* WHAT IS BEING ASKED: For the material below, output exactly the span from the line with "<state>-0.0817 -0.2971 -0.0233" to the line with "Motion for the", including both, and nothing besides.
◇ ◇ ◇ ◇ ◇ ◇ ◇
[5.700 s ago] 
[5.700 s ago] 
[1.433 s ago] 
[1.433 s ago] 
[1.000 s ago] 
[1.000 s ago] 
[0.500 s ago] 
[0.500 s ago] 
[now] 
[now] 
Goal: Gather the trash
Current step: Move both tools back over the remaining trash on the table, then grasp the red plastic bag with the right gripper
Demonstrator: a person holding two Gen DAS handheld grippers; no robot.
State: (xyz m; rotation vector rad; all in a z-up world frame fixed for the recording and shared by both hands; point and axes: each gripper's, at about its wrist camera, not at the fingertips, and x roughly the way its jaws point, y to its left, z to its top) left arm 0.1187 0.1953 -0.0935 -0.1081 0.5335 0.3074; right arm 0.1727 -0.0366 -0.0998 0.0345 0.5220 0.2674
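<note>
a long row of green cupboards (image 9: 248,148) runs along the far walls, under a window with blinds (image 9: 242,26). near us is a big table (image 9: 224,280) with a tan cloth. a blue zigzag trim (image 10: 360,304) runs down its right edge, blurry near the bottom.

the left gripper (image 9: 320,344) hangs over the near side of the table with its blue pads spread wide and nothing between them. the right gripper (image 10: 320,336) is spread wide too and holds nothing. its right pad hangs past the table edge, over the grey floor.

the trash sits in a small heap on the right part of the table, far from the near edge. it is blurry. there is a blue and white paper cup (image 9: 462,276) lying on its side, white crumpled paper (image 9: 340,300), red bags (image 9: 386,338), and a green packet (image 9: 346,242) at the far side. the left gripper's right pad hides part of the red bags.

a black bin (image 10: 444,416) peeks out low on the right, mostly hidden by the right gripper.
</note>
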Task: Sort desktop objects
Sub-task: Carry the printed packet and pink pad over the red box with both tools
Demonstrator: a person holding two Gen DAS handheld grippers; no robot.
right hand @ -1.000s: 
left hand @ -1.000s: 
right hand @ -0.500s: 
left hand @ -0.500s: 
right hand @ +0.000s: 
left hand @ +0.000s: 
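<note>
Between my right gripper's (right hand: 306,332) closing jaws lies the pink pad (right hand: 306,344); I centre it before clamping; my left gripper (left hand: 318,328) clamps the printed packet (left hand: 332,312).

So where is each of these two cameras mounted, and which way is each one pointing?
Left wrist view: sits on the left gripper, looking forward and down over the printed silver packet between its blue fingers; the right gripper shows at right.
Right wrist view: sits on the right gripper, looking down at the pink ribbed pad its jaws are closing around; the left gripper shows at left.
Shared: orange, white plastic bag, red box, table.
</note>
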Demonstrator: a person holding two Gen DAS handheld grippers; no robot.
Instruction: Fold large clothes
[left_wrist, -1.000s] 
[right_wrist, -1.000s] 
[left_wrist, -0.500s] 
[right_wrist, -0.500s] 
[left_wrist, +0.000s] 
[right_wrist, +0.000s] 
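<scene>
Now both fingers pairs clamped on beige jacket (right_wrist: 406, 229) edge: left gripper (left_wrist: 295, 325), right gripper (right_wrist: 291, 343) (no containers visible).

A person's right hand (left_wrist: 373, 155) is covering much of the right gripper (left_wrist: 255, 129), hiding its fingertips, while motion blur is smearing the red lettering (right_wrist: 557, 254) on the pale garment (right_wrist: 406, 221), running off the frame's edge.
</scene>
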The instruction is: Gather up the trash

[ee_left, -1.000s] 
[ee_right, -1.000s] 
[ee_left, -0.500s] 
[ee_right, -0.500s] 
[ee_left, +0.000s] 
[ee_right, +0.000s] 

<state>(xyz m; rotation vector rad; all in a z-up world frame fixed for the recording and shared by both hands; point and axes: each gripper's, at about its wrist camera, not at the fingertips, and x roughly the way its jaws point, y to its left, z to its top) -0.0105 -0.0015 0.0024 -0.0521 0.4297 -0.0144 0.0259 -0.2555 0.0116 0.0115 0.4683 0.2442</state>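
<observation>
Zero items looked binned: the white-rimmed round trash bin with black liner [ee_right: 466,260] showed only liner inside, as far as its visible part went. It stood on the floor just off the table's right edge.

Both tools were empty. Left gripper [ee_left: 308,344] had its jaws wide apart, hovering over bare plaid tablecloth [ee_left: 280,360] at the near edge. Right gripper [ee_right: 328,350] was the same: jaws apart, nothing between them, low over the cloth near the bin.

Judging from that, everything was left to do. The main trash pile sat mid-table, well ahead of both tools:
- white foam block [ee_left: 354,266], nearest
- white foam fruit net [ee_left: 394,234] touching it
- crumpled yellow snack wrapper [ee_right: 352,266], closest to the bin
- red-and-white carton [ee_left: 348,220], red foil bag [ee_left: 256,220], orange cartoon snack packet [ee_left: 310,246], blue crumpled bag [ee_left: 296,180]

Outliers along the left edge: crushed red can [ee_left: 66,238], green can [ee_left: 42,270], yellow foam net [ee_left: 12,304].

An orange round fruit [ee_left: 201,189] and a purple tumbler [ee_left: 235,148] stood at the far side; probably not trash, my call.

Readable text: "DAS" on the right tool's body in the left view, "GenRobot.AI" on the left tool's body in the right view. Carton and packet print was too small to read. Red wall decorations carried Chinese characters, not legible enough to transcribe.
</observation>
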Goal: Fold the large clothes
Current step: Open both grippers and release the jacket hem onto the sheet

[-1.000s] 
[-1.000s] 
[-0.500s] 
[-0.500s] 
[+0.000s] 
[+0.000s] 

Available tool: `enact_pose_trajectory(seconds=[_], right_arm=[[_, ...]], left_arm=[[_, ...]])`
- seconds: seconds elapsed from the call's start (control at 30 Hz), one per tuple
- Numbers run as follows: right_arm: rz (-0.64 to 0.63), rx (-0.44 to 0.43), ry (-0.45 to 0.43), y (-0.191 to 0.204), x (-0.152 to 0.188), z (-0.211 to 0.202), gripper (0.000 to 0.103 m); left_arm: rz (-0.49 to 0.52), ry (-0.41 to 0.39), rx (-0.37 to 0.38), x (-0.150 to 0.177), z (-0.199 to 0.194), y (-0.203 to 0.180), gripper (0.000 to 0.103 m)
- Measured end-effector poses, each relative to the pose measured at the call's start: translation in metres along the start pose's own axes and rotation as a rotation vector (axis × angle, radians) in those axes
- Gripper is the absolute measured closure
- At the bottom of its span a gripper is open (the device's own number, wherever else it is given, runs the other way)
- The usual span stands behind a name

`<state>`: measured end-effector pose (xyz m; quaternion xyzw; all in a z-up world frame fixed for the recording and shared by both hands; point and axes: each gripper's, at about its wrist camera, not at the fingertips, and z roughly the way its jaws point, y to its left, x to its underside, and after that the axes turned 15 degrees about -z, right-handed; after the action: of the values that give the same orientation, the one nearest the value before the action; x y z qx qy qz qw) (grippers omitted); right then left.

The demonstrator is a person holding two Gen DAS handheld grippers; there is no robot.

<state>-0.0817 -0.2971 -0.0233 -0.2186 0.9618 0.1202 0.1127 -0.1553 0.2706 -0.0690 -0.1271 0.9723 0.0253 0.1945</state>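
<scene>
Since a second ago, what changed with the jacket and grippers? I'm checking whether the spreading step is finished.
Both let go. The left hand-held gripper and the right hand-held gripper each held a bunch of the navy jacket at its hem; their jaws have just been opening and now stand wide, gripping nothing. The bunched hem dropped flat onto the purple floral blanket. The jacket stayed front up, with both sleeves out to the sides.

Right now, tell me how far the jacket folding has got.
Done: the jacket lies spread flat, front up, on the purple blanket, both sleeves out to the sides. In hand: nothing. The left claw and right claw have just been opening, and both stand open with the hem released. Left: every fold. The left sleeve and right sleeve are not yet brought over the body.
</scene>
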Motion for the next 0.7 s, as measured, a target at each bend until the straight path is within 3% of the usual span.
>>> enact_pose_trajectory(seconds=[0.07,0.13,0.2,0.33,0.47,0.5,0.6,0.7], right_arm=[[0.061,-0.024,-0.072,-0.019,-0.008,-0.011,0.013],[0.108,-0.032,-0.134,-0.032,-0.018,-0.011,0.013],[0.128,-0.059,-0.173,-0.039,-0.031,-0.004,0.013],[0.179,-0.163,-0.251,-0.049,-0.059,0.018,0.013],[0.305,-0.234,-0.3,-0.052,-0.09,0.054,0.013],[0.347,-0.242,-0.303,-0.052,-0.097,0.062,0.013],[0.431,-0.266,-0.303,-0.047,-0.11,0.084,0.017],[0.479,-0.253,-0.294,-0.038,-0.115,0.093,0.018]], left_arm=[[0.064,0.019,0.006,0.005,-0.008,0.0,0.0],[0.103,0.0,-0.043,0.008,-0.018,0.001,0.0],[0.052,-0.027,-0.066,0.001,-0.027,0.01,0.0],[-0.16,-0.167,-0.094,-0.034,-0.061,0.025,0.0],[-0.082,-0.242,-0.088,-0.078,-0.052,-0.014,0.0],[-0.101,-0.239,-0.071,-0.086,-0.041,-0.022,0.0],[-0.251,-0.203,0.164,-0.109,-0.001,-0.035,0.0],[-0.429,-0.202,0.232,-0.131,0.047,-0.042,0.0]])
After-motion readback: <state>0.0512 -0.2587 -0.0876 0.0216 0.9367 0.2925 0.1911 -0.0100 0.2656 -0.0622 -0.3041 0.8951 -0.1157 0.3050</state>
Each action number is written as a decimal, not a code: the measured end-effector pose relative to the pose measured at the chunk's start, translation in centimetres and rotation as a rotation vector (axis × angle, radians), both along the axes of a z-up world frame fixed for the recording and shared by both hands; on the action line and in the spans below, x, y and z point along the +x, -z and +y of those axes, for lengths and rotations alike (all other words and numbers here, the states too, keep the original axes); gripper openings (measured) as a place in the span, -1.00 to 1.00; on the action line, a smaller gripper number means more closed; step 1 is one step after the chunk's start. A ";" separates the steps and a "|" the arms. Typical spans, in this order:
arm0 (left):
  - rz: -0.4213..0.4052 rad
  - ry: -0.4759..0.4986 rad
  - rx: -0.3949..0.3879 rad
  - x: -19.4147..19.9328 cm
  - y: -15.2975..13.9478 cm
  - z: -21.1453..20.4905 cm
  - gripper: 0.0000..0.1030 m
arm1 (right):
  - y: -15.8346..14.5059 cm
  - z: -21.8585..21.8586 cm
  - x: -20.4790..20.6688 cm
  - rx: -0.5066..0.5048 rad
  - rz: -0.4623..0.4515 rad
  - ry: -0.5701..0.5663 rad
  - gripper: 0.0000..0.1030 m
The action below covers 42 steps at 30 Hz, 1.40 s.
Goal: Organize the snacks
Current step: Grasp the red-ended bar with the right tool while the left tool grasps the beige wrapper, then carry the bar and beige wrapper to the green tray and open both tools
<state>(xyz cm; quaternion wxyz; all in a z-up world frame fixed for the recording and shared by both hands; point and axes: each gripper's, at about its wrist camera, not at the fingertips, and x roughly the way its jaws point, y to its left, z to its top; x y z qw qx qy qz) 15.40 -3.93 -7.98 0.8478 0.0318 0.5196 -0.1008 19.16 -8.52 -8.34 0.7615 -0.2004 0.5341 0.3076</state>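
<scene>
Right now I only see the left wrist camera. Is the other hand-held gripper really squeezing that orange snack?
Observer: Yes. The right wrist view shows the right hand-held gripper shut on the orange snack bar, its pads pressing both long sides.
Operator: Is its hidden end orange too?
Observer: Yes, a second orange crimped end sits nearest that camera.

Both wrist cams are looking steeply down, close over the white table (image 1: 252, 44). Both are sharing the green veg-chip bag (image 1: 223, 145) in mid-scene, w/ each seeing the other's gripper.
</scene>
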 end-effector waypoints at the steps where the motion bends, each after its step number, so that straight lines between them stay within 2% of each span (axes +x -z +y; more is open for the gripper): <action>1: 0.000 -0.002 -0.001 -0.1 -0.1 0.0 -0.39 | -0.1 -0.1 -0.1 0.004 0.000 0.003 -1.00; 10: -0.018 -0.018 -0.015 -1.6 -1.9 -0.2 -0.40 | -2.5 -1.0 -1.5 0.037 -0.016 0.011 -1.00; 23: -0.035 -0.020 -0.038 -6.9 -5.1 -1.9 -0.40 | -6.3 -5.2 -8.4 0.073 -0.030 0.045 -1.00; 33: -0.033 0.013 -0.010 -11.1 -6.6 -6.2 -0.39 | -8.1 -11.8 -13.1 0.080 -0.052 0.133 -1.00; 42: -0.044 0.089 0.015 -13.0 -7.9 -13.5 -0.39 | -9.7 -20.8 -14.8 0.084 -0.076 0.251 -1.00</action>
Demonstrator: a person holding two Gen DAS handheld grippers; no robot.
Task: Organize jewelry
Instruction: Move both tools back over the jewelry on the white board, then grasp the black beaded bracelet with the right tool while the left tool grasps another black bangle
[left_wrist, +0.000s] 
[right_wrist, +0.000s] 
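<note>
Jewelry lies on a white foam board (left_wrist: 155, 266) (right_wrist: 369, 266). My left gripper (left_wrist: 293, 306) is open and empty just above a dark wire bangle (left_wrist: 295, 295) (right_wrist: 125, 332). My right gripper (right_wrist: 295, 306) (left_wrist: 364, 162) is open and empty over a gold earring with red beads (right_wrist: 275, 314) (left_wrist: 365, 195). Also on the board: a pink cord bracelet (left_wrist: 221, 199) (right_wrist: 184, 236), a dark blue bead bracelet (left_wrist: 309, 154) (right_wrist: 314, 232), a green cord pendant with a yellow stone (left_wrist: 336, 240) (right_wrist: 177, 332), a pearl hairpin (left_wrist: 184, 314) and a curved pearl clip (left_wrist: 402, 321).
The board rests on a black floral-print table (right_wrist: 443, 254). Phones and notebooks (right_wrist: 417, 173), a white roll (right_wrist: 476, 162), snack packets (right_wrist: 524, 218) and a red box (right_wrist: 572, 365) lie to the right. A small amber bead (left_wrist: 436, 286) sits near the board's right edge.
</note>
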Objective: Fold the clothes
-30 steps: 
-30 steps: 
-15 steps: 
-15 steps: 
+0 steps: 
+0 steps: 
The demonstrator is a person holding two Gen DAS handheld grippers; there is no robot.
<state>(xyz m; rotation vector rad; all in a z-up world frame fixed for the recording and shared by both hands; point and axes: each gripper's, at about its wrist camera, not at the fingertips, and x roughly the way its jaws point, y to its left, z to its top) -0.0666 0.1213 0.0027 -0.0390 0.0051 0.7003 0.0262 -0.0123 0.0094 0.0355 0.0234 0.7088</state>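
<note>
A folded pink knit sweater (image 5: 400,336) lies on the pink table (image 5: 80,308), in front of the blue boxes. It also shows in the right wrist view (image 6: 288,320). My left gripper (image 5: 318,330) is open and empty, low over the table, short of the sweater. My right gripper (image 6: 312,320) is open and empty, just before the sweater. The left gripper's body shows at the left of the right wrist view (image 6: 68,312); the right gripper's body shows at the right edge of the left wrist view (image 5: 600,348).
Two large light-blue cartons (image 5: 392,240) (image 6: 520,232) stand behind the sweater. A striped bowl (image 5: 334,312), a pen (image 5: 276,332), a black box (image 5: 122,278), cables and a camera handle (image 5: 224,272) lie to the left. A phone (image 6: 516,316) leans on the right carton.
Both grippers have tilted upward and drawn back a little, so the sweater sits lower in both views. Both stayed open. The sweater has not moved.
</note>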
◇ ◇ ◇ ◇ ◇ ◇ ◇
* OUTPUT:
<state>-0.0817 -0.2971 -0.0233 -0.2186 0.9618 0.1202 0.1127 -0.1553 0.2706 -0.0690 -0.1271 0.9723 0.0253 0.1945</state>
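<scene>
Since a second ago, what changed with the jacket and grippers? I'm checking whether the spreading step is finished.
Both let go. The left hand-held gripper and the right hand-held gripper each held a bunch of the navy jacket at its hem; their jaws have just been opening and now stand wide, gripping nothing. The bunched hem dropped flat onto the purple floral blanket. The jacket stayed front up, with both sleeves out to the sides.

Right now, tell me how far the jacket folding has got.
Done: the jacket lies spread flat, front up, on the purple blanket, both sleeves out to the sides. In hand: nothing. The left claw and right claw have just been opening, and both stand open with the hem released. Left: every fold. The left sleeve and right sleeve are not yet brought over the body.
</scene>
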Motion for the next 0.7 s, as measured, a target at each bend until the straight path is within 3% of the usual span.

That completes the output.